Selbst nach verbüßter Haft war ich für meine Verwandtschaft nicht existent. Der berühmte Onkel, Fußballstar im ganzen Bundesland, und der verurteilte Gewaltverbrecher, das passte ihnen nicht ins Bild. Keiner half mir, als ich mittellos entlassen wurde. Ich meldete mich auch nicht mehr bei ihnen. Am Begräbnis der Oma versteckte ich mich abseits, sodass mich keiner aus der Familie sah.
Nachdem alle gegangen waren, stand ich vor dem Grab und nahm allein Abschied von meiner Oma. Sie war die Einzige, die mich ein paarmal im Geheimen besucht hatte, ohne dass sie Opa davon erzählte, sonst hätte sie Streit mit ihm bekommen. Er hatte mich zwar mehr oder minder gezwungen, Ministrant zu werden, aber das war auch schon alles, was er für mich getan hatte.
Väterlicherseits hatte ich drei Onkel und eine Tante, die in Pöls wohnten und so gut wie keinen Kontakt zu uns pflegten. Auch die Großeltern aus Pöls sah ich nie, zu keinem Geburtstag, zu keinem Weihnachtsfest. Wir fuhren nicht hin, sie kamen nicht zu uns. Warum das so war, sagte man mir nicht. Mein Vater schwieg eisern. Der Einzige der Pölser, der uns ab und zu besuchen kam, war Onkel Gerhard, ein Musiker. Er war Trompeter und Kapellmeister der Musikkapelle von Pöls.
Mein Vater war Schmied in Weißkirchen, wo er meine Mutter kennenlernte. Deren Geschwister hießen Gernot und Gudrun. Die Großeltern wohnten in Judenburg. Zu diesen Verwandten bestand intensiver Kontakt. Tante Gudrun wohnte mit ihrem Mann Hannes, einem Prokuristen der VOEST Alpine, und den Kindern Ute und Hannes in Rothenturm bei Judenburg. Meine Mutter telefonierte mit ihrer Mutter fast jeden Tag, und die Oma kam oft zu uns auf Besuch.

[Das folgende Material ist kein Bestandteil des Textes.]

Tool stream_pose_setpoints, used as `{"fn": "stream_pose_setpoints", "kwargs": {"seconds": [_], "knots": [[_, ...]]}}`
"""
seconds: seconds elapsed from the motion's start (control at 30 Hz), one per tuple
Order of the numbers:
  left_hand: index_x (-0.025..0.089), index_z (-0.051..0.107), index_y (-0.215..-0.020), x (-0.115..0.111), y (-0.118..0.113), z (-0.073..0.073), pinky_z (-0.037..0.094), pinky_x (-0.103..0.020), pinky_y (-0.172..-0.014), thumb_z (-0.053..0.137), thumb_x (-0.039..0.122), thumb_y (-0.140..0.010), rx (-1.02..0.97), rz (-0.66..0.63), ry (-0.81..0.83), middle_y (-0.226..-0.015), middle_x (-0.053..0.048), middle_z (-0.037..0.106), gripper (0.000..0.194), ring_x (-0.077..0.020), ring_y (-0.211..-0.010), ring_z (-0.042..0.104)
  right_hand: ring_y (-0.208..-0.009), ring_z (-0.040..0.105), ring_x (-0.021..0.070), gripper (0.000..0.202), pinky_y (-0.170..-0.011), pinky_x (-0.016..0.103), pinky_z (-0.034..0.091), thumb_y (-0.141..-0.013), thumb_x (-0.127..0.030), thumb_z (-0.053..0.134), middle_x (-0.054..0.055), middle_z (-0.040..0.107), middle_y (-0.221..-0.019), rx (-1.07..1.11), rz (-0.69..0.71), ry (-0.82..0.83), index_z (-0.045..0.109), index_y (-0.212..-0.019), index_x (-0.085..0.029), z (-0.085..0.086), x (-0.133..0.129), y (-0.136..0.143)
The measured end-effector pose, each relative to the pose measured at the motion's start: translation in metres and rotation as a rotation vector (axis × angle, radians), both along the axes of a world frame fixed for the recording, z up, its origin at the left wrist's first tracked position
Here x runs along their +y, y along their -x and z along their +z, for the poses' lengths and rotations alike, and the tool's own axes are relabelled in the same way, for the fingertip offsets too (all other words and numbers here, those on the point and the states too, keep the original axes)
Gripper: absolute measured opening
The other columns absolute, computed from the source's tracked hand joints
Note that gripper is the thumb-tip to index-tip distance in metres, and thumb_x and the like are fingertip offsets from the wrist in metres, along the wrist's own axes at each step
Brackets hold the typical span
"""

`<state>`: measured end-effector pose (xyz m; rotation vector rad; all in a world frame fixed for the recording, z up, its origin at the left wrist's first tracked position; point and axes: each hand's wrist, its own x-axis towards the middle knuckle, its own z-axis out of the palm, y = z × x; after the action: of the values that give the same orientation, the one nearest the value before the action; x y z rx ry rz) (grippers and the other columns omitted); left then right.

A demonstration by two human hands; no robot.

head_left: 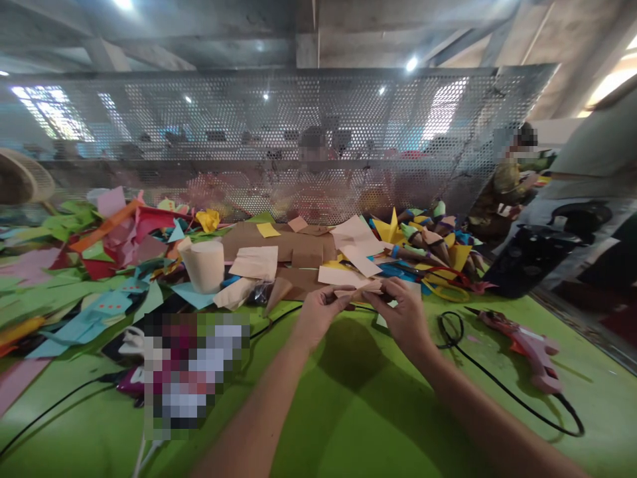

Onkel Gernot war Fußballspieler, begann beim WSV Judenburg und spielte mit achtzehn schon bei Sturm Graz. Anfang der Achtzigerjahre bildete er mit Bozo Bakota den gefürchteten Angriff der steirischen Mannschaft. In der österreichischen Nationalmannschaft spielte er bei der WM 1982 in Spanien. Diese erreichte den achten Platz.
Seine Lieblingsspeise waren die Kärntner Kasnudeln meiner Mama, die sie ihm zubereitete, wenn er von Graz auf Besuch kam. Er war ein sympathischer Kerl ohne Allüren, der erste Sturm-Spieler, der mehr als hundert Tore in der Bundesliga erzielte. Die schulterlangen blonden Haare und das heraushängende Trikot waren seine Markenzeichen. Mit fünfundzwanzig wurde er österreichischer Torschützenkönig, mit zweiunddreißig beendete er seine Karriere und führte danach drei Fachgeschäfte für Autozubehör. Seine Freundin Rosmarie hatte für ihn den Präsidenten des Vereins Sturm Graz verlassen. Sie wohnten in einer großen Villa mit Swimmingpool. Mit meinen Großeltern fuhr ich hin und wieder in Gernots Ferienhaus ins burgenländische Jennersdorf. Er verstarb mit einundfünfzig an Krebs. Kurz nach seinem Tod kam noch ein uneheliches Kind zur Welt, aber nicht von Rosmarie.
Meine Familie war mir immer sehr wichtig gewesen, doch nach dem Tod der Eltern … zerfiel sie für mich!